Locate the line that contains "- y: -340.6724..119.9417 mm" in the entries below, then repeat it and every following line through the line that contains "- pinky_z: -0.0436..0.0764", exactly, and no others.
-------- DATA SHOWN
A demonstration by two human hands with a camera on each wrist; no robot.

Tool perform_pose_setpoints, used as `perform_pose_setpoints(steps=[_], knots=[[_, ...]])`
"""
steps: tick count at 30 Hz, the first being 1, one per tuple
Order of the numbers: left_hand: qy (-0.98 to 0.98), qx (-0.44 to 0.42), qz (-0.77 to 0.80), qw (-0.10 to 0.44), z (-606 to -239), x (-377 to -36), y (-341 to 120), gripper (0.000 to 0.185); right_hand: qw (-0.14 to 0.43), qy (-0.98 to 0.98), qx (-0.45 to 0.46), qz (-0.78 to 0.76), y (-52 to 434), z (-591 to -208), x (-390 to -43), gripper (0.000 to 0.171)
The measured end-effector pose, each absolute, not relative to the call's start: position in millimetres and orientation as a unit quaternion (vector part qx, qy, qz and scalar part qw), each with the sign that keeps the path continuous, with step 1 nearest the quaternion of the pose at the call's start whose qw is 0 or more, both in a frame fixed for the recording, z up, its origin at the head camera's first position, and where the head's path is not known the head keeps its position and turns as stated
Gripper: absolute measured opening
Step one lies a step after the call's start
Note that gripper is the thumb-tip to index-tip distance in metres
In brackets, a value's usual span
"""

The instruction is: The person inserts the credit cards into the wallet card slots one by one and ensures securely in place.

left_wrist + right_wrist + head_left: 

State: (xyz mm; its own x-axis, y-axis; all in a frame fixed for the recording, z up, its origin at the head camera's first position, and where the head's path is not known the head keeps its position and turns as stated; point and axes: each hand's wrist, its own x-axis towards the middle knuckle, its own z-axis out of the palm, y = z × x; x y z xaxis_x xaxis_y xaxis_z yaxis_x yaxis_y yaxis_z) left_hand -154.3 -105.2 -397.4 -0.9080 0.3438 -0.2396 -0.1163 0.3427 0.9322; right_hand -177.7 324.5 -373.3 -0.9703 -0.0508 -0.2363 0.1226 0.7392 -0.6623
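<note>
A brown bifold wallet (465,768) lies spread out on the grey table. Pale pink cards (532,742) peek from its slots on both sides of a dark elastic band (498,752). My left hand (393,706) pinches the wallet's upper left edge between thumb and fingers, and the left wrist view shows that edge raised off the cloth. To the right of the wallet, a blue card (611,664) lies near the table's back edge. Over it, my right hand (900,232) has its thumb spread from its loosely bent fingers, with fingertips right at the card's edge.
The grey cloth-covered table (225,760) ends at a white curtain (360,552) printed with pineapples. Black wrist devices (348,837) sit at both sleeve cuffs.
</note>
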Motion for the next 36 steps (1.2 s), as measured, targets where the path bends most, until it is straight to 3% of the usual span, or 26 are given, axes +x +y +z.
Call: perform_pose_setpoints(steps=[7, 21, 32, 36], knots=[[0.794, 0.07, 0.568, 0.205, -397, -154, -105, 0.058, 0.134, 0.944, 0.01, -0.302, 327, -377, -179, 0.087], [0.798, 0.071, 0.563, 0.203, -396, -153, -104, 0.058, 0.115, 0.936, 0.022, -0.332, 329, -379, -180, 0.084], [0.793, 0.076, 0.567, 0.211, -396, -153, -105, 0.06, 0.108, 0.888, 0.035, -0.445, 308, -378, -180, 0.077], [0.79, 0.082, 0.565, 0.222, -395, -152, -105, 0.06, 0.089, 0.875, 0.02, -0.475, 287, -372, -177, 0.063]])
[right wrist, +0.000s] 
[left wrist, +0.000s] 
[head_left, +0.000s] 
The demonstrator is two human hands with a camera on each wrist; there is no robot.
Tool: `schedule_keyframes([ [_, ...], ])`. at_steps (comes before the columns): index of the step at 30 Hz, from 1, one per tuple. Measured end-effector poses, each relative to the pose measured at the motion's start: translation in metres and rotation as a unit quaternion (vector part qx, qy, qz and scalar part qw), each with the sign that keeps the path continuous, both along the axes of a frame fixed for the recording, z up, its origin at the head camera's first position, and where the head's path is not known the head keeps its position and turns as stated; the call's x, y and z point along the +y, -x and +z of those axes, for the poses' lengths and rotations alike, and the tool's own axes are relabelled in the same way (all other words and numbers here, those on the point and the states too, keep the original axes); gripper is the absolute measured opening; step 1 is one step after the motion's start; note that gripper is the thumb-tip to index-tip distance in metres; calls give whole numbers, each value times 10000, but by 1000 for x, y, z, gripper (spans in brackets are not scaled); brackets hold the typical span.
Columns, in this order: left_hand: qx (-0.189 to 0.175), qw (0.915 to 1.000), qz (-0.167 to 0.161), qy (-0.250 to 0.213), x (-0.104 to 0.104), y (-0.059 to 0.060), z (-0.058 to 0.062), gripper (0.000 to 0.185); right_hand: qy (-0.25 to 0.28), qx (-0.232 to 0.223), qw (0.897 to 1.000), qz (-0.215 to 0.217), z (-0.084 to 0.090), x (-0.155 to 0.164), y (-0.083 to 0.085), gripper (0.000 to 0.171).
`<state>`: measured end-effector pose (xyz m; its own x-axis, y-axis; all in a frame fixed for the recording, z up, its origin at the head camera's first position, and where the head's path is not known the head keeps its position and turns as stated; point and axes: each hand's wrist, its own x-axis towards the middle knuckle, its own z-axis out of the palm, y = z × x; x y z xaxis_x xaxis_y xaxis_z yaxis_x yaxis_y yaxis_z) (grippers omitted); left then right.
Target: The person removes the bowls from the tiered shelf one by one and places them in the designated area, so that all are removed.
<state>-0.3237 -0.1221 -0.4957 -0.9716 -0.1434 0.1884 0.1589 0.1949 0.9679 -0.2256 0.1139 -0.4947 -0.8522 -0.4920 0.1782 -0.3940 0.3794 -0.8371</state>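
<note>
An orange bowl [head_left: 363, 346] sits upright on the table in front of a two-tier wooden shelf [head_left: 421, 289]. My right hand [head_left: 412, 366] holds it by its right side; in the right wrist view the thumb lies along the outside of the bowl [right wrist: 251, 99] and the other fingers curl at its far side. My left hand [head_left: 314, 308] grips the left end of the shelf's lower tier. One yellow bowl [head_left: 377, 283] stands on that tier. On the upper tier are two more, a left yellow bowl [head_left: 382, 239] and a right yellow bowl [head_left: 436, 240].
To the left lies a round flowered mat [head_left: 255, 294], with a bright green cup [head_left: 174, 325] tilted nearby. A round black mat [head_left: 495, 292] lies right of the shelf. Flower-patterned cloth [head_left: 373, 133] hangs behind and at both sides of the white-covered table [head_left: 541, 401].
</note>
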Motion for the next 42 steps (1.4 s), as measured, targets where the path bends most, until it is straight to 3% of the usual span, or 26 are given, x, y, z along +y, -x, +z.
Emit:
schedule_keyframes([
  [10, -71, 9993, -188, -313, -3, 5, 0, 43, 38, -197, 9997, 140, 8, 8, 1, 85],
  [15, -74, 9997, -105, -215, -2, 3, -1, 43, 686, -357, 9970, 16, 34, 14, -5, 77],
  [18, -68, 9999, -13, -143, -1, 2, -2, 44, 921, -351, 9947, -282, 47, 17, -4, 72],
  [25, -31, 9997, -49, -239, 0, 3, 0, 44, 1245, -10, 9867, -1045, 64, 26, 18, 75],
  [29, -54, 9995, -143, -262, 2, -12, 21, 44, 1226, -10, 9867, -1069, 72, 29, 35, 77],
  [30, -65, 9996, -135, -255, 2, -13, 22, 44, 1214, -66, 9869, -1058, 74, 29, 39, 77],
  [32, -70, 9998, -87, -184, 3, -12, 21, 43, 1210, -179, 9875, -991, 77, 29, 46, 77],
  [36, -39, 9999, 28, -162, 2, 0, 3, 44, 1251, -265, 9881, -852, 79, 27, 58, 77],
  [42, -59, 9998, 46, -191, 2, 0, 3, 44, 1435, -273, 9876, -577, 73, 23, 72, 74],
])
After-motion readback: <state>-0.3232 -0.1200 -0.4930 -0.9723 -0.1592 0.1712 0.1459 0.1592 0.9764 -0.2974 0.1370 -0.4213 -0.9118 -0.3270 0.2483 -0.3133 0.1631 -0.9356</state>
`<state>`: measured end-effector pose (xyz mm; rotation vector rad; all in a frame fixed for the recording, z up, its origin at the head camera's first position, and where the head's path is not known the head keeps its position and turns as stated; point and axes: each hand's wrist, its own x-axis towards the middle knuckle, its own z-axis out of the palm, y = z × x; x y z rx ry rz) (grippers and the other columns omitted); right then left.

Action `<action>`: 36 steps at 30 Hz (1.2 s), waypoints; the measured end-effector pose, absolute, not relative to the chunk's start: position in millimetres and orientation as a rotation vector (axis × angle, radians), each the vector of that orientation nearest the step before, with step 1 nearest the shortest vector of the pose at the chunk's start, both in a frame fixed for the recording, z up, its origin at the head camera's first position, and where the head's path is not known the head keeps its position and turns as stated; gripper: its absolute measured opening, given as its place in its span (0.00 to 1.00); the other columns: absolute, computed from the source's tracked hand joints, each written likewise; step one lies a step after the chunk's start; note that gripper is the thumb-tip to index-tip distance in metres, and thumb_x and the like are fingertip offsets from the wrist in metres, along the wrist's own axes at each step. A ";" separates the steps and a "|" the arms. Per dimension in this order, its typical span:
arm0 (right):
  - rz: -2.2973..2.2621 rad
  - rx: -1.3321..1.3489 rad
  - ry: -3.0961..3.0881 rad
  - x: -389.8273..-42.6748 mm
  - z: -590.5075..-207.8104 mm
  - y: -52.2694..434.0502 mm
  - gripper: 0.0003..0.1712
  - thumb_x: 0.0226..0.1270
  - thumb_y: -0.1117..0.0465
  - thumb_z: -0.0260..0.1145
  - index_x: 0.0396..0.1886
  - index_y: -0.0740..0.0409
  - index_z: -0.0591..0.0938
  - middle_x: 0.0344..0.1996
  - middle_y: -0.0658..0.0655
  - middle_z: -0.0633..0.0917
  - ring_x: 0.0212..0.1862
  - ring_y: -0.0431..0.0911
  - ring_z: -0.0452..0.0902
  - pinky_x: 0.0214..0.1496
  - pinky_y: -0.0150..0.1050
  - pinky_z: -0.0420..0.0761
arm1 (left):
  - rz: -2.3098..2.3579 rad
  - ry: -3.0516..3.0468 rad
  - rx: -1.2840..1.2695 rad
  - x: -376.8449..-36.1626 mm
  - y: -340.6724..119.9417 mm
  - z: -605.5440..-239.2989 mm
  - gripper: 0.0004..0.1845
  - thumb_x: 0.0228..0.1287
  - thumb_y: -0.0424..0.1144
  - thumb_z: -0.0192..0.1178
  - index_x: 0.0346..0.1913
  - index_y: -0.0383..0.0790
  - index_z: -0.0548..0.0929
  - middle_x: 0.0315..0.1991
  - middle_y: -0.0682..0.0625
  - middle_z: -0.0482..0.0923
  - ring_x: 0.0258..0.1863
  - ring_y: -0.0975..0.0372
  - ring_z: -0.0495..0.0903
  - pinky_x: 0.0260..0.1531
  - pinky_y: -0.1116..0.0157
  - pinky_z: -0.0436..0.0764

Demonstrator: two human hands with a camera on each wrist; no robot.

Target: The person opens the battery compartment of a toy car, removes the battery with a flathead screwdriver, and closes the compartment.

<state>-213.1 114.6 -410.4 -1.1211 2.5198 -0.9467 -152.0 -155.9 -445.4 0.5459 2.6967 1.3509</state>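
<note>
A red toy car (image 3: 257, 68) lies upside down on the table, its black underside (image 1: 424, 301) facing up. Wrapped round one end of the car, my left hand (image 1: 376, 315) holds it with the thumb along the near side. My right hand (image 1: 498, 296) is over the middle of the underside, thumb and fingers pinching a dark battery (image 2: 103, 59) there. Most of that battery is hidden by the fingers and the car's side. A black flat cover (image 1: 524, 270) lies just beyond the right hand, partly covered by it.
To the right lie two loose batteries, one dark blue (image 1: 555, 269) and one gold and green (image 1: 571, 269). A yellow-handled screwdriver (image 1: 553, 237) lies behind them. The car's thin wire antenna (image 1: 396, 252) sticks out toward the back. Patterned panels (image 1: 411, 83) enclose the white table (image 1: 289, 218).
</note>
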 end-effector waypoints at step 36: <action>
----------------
◆ **OUTPUT BELOW**
  - y: -340.6724..119.9417 mm
  - z: -605.5440..-239.2989 mm
  - gripper: 0.0004..0.1845
  - thumb_x: 0.0228..0.1287
  - thumb_y: -0.0424..0.1144
  - thumb_z: -0.0192..0.1178
  - index_x: 0.0346..0.1913
  - index_y: -0.0383..0.0790
  - index_z: -0.0548..0.0929
  - middle_x: 0.0315..0.1991
  - middle_y: -0.0682..0.0625
  - middle_z: -0.0482..0.0923
  - ring_x: 0.0258..0.1863
  - ring_y: -0.0975..0.0372
  - ring_z: -0.0495..0.0903
  - pinky_x: 0.0260..0.1531
  - pinky_y: -0.1116..0.0157
  - pinky_z: -0.0436..0.0764

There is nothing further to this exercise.